После долгой паузы Электра произнесла первые слова голосом низким и таким обычным, как будто спрашивала у сестры, который час. И от этих первых слов по валу вновь разнесся легкий скрип. Губерт кинул взгляд на друзей и на других зрителей, сидящих в том же ряду, — все подались вперед, как будто хотели ответить Электре: только что пробило восемь, ведь представление началось.
Но тут начала говорить и Хрисофемида. Губерт не верил своим ушам. Обычно Марыся была довольно вульгарна и время от времени без всякого повода устраивала скандалы. Тогда он говорил ей: «Как ты можешь быть актрисой с таким тусклым голосом и с таким варшавским выговором!» А тут слова покатились, как жемчуг.
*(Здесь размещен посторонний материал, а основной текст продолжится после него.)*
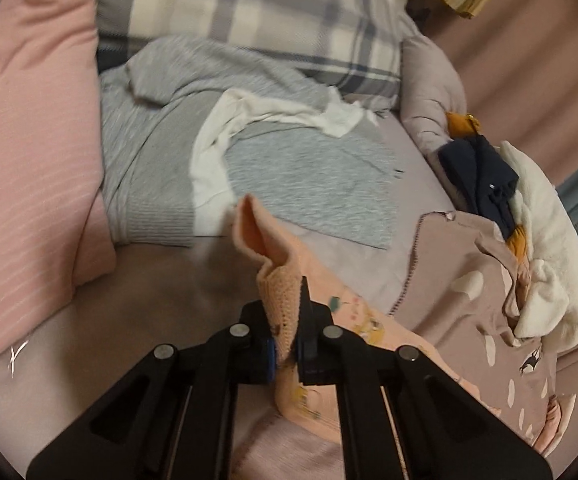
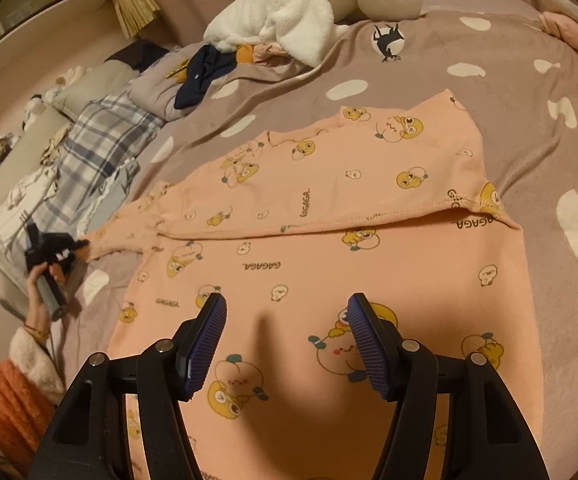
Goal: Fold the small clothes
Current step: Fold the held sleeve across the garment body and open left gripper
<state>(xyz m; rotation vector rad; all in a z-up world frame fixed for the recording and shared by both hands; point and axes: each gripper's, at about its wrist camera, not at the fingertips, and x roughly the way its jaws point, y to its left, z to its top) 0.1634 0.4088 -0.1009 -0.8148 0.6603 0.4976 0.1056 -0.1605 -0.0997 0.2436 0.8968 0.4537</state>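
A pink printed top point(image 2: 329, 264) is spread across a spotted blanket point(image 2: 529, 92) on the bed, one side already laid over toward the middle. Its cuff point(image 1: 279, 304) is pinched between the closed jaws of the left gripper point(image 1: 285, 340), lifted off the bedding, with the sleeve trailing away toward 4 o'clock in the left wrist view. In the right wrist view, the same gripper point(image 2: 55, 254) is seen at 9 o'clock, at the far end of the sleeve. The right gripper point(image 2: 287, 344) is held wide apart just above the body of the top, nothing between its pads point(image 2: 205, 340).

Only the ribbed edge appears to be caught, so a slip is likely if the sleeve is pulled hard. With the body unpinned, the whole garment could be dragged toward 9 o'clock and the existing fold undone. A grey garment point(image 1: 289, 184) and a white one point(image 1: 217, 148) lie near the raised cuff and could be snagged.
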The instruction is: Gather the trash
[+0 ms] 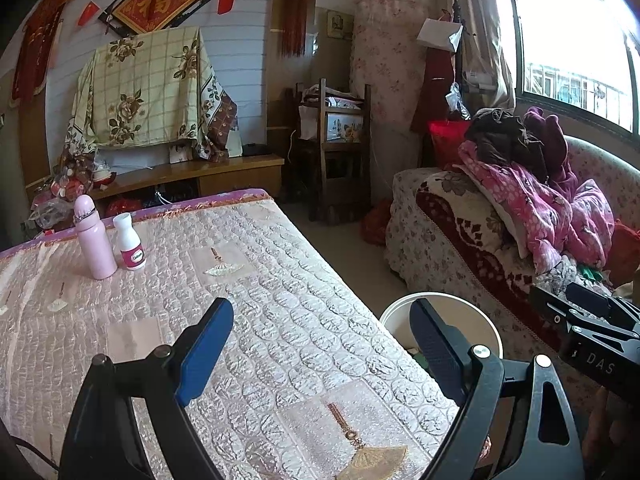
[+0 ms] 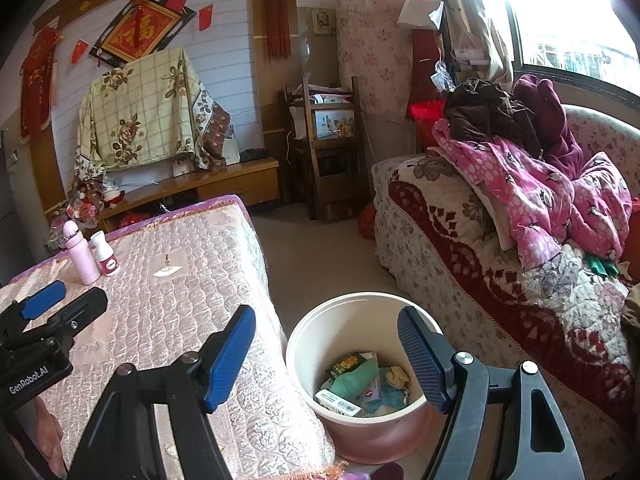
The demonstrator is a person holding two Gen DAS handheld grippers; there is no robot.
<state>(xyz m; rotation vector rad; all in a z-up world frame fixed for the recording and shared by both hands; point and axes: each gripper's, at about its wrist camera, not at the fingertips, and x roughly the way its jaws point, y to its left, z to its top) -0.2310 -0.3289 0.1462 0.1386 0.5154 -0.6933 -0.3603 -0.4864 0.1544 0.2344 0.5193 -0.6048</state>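
Observation:
A round cream and pink bin (image 2: pixel 304 344) stands on the floor between the table and the sofa. It holds several pieces of trash (image 2: pixel 362 384): wrappers, a green cloth, a small box. My right gripper (image 2: pixel 326 360) is open and empty, right above the bin. My left gripper (image 1: pixel 320 356) is open and empty over the table's near right edge; the bin's rim (image 1: pixel 448 300) shows behind its right finger. The left gripper also shows at the left of the right wrist view (image 2: pixel 44 300).
The table (image 1: pixel 280 280) has a pink quilted cover. A pink flask (image 1: pixel 94 240) and a white bottle (image 1: pixel 130 244) stand at its far left. A sofa (image 2: pixel 480 240) heaped with clothes lies to the right. A wooden chair (image 1: pixel 336 140) and TV cabinet stand behind.

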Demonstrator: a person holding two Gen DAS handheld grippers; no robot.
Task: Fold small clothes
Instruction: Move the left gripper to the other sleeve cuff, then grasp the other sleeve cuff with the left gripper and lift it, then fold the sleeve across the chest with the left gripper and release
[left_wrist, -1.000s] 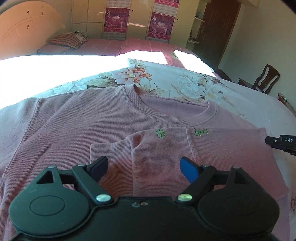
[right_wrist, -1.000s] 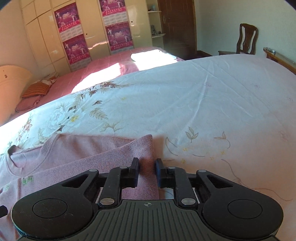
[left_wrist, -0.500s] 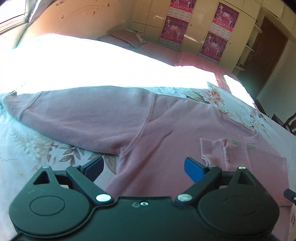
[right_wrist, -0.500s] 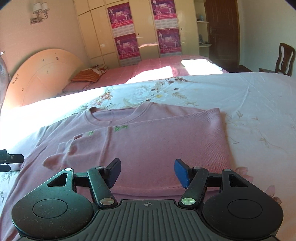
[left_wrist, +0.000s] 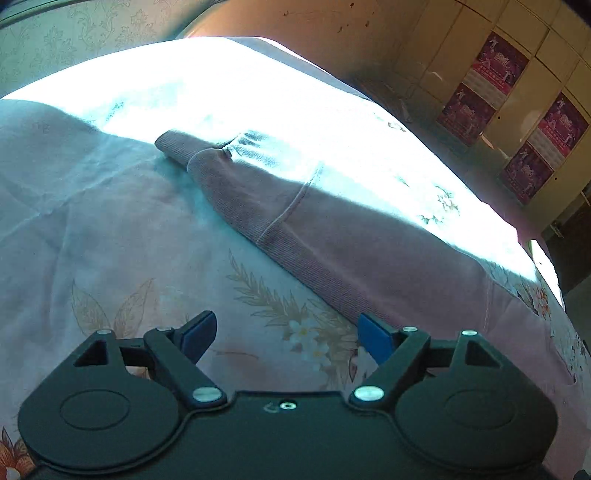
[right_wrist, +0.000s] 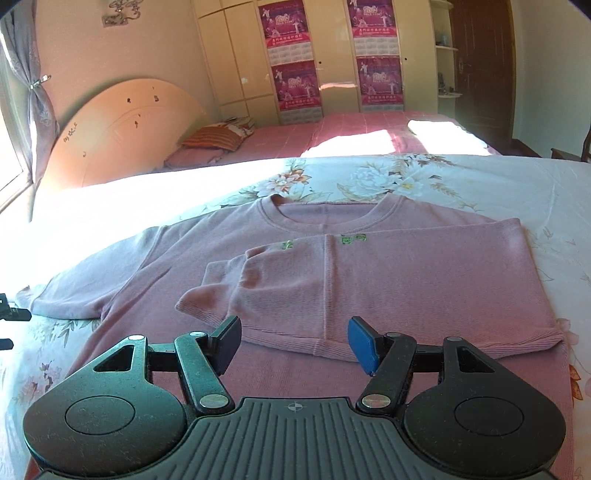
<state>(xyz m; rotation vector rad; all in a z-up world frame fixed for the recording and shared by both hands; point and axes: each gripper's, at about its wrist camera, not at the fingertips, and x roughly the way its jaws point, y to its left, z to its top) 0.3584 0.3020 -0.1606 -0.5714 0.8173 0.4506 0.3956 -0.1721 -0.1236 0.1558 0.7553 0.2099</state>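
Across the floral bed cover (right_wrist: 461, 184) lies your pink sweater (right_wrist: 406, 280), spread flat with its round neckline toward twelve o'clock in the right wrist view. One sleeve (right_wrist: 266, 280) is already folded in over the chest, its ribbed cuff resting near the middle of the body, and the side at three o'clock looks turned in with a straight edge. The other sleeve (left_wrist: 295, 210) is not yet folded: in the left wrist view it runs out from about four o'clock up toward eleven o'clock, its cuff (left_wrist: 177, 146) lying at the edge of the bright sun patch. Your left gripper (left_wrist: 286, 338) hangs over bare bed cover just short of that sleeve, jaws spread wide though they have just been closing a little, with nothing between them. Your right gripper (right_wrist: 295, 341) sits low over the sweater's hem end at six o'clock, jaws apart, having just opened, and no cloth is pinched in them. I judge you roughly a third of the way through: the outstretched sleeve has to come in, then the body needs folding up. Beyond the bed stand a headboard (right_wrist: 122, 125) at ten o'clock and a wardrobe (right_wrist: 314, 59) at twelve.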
Губерт видел, как Хрисофемида зачарованно смотрит на Электру. Как отвечает ей, глубоко уверенная, что перед нею не та актерка, которую за глаза зовут «стервувна» и которой за пятьдесят лет («Это только одних високосных», — как говаривал Керубин Колышко), а действительно несчастная дочь Агамемнона, решившая отомстить за смерть отца.
Когда Галина Вычерувна открыла рот, когда после первого вопроса последовали еще и еще, публика забыла о возрасте и внешности актрисы. Ее огромные темные глаза сверкали из-под растрепанных волос, и огромные ладони взлетали вверх из рваных рукавов рубища. Все впивали эти слова, так же как и слова Хрисофемиды, которая вдруг предстала по-неземному прекрасным, эфирным созданием. И когда в какой-то момент диалога Электра взяла сестру на колени и в этой позе Скорбящей Матери стала рассказывать о залитом кровью теле Агамемнона, об убитом отце, Губерт нашарил руку сидящего рядом Бронека и крепко стиснул ее.
Но Хрисофемида не хотела убивать мать. А потом появилась Клитемнестра. Эта предстала в полном наборе царских побрякушек, звеня золотыми цепочками, которые ниспадали с ее рук, полязгивали у пояса и у ног. И по сравнению с нею Электра вновь показалась — пусть и в лохмотьях — настоящей царицей. Губерт и Алек держались за руки, чувствуя, как их полностью захватило действие трагедии. Они абсолютно не сознавали, что с ними происходит, а Электра говорила, бунтовала, проклинала — она была просто великолепна. Подавшись к сцене, они пожирали глазами эту необычайную личность, которая что-то являла собой, что-то делала, вызывала на сцене какое-то действие, по сути дела им недоступное, выходящее за пределы их понимания.